Well, I wasn’t disappointed. The presentation was great; Guy’s research is pretty mind-blowing.

Through his research, Guy has managed to show that not only is employee wellbeing important in order for a company to do well, but it is so important that it should be considered strategic. The thing that makes this research so amazing is that not only does he show that wellbeing has a direct effect on performance and productivity, he does so in real numbers, in actual money. In other words, he has an ability to translate his research into a language that organizations really can understand, and to show them exactly how much money they would actually save if they work on increasing employee wellbeing. And let me tell you, we’re talking about a lot of money.

The research is based on data from companies in the Nordic countries, but they can be translated to other companies as well. What Guy and his team have done is collect data from companies on costs directly related to illness in the workplace. These include things like cost of injury, sick leave, and early retirement (and opting out I might add). It turns out that during the past couple of decades the cost of mental illness has skyrocketed, which may be due to mental illness thankfully becoming less of a taboo in society, but also, no doubt, due to things like constant restructuring and job insecurity. In fact, the Kelly Global Workforce Index shows that over 50% of all workers in the world are unhappy mostly due to these very reasons.

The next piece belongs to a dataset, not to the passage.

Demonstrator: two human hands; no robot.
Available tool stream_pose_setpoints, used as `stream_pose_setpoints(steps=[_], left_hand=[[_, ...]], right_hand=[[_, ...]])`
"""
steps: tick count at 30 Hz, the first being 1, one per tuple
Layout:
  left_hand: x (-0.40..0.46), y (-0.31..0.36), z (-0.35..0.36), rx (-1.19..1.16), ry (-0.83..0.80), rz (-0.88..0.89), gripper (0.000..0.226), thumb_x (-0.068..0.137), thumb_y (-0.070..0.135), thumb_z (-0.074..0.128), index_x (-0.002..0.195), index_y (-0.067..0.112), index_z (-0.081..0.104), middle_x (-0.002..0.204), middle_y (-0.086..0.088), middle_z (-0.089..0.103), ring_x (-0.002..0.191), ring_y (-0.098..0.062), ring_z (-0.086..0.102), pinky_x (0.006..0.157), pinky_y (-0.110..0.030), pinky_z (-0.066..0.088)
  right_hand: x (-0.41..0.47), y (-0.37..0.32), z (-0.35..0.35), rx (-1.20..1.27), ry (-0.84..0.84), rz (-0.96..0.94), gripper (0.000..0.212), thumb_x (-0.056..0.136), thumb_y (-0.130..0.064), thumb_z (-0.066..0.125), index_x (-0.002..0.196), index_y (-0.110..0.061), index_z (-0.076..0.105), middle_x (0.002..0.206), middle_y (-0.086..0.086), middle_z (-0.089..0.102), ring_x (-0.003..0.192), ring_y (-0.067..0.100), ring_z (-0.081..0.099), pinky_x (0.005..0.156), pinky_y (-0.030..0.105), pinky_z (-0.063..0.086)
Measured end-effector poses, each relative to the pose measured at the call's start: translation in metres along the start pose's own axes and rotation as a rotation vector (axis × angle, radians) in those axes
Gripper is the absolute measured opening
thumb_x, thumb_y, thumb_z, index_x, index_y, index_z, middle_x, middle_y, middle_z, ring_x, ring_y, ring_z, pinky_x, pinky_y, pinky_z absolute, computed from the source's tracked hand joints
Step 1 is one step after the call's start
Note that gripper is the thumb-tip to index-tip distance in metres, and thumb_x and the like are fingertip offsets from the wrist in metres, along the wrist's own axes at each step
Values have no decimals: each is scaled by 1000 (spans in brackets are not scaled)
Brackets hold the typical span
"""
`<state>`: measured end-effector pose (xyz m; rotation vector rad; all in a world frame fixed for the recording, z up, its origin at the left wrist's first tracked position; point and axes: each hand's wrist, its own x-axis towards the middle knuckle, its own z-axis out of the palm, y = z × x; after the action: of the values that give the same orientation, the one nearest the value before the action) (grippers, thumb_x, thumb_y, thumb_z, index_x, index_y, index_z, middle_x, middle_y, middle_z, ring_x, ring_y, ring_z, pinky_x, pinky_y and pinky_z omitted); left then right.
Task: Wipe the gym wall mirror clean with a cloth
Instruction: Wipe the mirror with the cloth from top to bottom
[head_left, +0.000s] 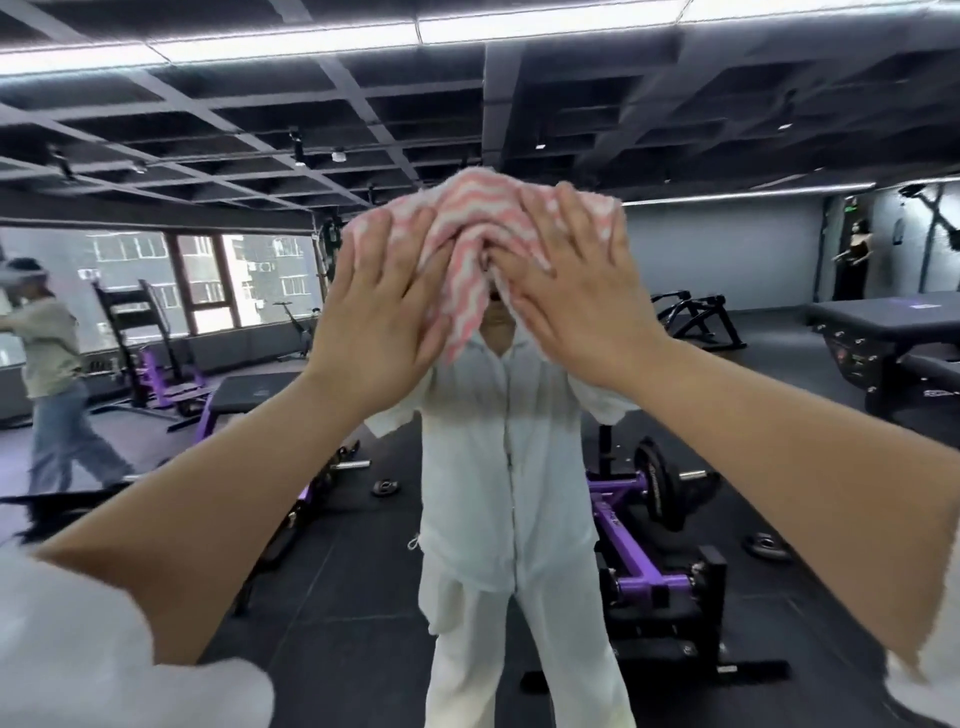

Well, the cost of illness in society is huge. In Finland it was about half of the state budget in 2012, which is mind-boggling. All costs aren’t work related, naturally, but the effect this has on individuals’ ability to work productively is substantial.

So what Guy and his team did was study companies that strategically and specifically targeted employee illness in order not to just minimize costs but also to get to the bottom of what the problem actually was and fix it. The savings these companies made was six times the savings made by companies that didn’t treat wellbeing as a strategic issue. You’ll have to read his book and report for exact numbers, but the implications are tremendous. Companies can save huge amounts by focusing on their employees’ wellbeing.

This is all fine and dandy and all companies in their right minds should obviously jump at this opportunity right away. But there is one thing that bothers me, one nagging thing at the back of my mind.

The thing that bothers me is the very argument that companies should care about their employees’ wellbeing because it is profitable. We argue this way because companies’ raison d´être is to constantly increase productivity and profit, and by speaking to this we (hopefully) get them on board. This is also true for gender equality or diversity initiatives. By showing companies that it is good for productivity and profit (which it is) we hope they will work at becoming more gender equal and inclusive.

But what happens if it stops being profitable? What happens if companies realize that it isn’t as profitable as promised, or that they are doing well enough as it is and the cost of turning their corporate culture around just isn’t worth it?

That is not okay. Caring about wellbeing, and making sure that employees don’t suffer, is a moral and ethical issue that cannot be reduced only to questions of productivity and profit. Making sure that half the population (women that is) have the same rights and possibilities to advance in their careers, not to mention people of different cultures, races, and sexual orientations, is not something we can do only if we feel like it or if it is worth our while. It is absolutely essential and anything else is immoral, unethical, and just wrong. Regardless of whether or not it is profitable.

How can we get organizations to understand that?